Supe que era mi tumba por la precariedad de espacio y por
aquel olor a humedad que lo impregnaba todo. Era solo mi cuerpo encerrado lo
que quedaba, pero yo ya no tenía recuerdos personales. Mi historia se había
borrado de cuajo. De tan intensa y dolorosa quizás, ahora desaparecía en medio
de aquel reducto carcelario que cercaba mi cuerpo. Solo el silencio de mi mente
y aquel goteo incesante, indicio certero del agua socavando las oquedades de la
tierra o de mi propia sangre escapando de mí tan de prisa como entonces le era
posible. Pero la visión del mundo era extraordinaria. Una vez en ella, cesaba
la sensación de cautiverio y el aire enrarecido, mientras todas las
percepciones surgían como por primera vez. Recién nacidas. Sin nombre. Todas nuevas.
Y volvía a recordar mi historia a través del recuerdo de mis padres. Allí,
presumí, debían estar ellos.
Y entonces un aire fuerte, fortísimo se apoderaba de mi alrededor.
Las almas atravesaban esos espacios a velocidades increíbles, mientras la voz
de mi madre me decía quedito: “No temas, eso aquí es así. Poco a poco te
acostumbras”. Pero aquello que para aquel instante era yo, temblaba de miedo
ante lo desconocido. Y siempre su voz, siempre la voz materna llamándome a la
calma. “Respira”.
“¿Has visto a mi papá?”, atiné a preguntarle. Y entonces mi
madre era como una estampita de lo pequeña que estaba. Supongo que se
distanciaba. Que no eran iguales los espacios proximales en aquel lugar
insólito. “No, no lo he visto”. Y mi insistencia: “Yo sí lo he visto. Él está aquí. Yo le hablé.Y tú
debes estar con él” Y ella repitiendo: "Nunca lo logré ver. Nunca lo logré ver.
Nunca".
Desperté bañada en lágrimas y con el corazón agitado por un
miedo irracional, y sólo pensé en refugiarme en el cuarto de mi hija, huyendo
de una revelación demasiado impactante para mí. Temblando y entre lágrimas le
conté mi sueño. La vi sonreír comprensiva y decirme: “Pero no te asustes, es un
sueño hermoso”. “No, le dije, tengo mucho miedo”.

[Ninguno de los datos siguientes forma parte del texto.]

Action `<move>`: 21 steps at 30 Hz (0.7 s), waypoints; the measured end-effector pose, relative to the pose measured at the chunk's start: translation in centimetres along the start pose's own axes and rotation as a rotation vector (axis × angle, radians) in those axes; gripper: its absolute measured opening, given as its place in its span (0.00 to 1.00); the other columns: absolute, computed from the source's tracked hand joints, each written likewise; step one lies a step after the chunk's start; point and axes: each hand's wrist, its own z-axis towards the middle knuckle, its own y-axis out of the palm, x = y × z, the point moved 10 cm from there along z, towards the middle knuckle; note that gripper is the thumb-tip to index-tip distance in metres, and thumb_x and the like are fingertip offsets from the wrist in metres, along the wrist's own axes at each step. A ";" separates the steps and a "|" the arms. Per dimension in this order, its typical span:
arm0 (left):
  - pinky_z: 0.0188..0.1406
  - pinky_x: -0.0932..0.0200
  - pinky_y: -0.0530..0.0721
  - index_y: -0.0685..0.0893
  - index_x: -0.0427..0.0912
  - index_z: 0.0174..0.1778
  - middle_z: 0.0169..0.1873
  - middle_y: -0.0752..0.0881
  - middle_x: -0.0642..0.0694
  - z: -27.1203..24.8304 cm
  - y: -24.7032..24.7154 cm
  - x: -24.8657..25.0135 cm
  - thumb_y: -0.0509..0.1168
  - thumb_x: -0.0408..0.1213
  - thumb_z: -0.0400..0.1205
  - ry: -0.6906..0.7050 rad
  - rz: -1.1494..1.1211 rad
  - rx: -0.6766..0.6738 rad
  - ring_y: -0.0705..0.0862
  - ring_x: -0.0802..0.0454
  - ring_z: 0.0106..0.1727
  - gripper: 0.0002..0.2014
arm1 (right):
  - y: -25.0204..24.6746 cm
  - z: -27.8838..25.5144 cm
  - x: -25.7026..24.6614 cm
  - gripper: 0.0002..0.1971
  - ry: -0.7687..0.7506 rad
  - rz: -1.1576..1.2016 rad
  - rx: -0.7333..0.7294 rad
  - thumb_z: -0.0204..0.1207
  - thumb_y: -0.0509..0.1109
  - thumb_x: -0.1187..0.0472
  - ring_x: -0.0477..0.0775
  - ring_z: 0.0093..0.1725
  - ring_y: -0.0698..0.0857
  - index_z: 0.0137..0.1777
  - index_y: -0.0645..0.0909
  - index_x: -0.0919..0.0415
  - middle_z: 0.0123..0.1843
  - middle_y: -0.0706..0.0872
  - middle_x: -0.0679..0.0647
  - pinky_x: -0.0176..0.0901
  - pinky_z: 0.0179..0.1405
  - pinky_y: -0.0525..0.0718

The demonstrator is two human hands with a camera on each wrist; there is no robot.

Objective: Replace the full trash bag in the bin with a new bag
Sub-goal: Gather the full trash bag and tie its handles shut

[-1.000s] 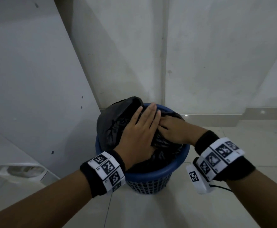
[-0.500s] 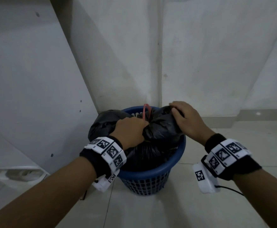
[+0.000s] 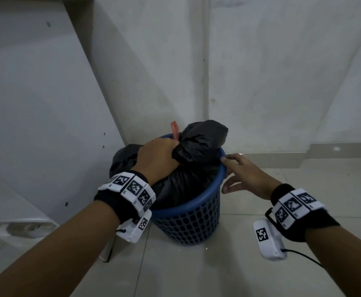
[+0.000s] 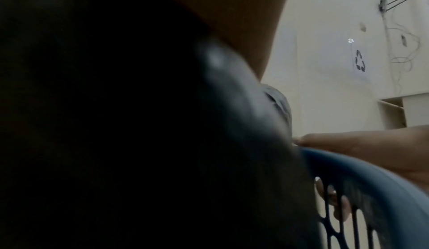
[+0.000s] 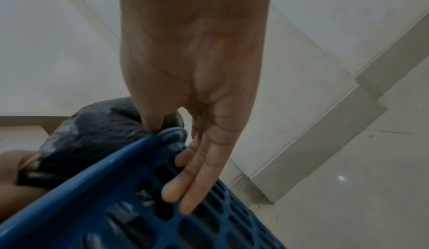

Y entonces ocurrió algo mucho más increíble que el sueño. Mi
hija, la menor de mis hijas, aquella a quien yo consolaba cuando sentía miedo, abrió su cobija y me dijo: “Ven, acuéstate a mi lado para que se te pase
el susto” Y en ese instante tuve consciencia de la irracionalidad de mi
conducta, de mi debilidad e indefensión. Me sentí avergonzada. Pedí disculpas
por despertarla a esas horas de la madrugada y me fui al cuarto de nuevo a
esperar que amaneciera.
Un sueño de muerte y un sueño de vida. No hay poder en la
maternidad frente al miedo. Tememos todo lo desconocido. Sólo el amor nos
salva. El amor de una madre, de unos hijos, de los amigos, de un compañero
amable que acompaña el camino. Si los sueños constituyen revelaciones
intuitivas de nuestra existencia, creo que ese día alcancé un escaño en ese
vínculo infinito que establecemos con nosotros mismos y el resto de los seres
humanos con quienes la vida nos permite interactuar.
Hoy, más segura que nunca de ello, me refugio en mis afectos.
Que la muerte me encuentre serena. Que mi madre custodie mi calma, y que mis
hijos puedan verme partir, y partan también ellos, con absoluta serenidad.